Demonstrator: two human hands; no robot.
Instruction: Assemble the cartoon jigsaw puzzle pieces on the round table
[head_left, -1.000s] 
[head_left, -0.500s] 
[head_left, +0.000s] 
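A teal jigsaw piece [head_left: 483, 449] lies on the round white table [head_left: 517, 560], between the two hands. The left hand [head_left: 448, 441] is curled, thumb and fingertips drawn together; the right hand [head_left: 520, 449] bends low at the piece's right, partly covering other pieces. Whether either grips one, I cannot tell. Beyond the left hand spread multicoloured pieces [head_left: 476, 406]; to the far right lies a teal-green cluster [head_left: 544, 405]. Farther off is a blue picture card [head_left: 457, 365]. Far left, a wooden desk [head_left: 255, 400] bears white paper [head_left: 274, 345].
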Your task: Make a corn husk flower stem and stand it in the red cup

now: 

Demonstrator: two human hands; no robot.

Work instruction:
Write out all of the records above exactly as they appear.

Reply:
Demonstrator: two human hands; no robot.
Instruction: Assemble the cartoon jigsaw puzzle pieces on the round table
[head_left, -1.000s] 
[head_left, -0.500s] 
[head_left, +0.000s] 
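A teal jigsaw piece [head_left: 483, 449] lies on the round white table [head_left: 517, 560], between the two hands. The left hand [head_left: 448, 441] is curled, thumb and fingertips drawn together; the right hand [head_left: 520, 449] bends low at the piece's right, partly covering other pieces. Whether either grips one, I cannot tell. Beyond the left hand spread multicoloured pieces [head_left: 476, 406]; to the far right lies a teal-green cluster [head_left: 544, 405]. Farther off is a blue picture card [head_left: 457, 365]. Far left, a wooden desk [head_left: 255, 400] bears white paper [head_left: 274, 345].
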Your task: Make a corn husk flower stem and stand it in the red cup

now: 

Demonstrator: two human hands; no robot.

The output is complete, and nothing more is needed.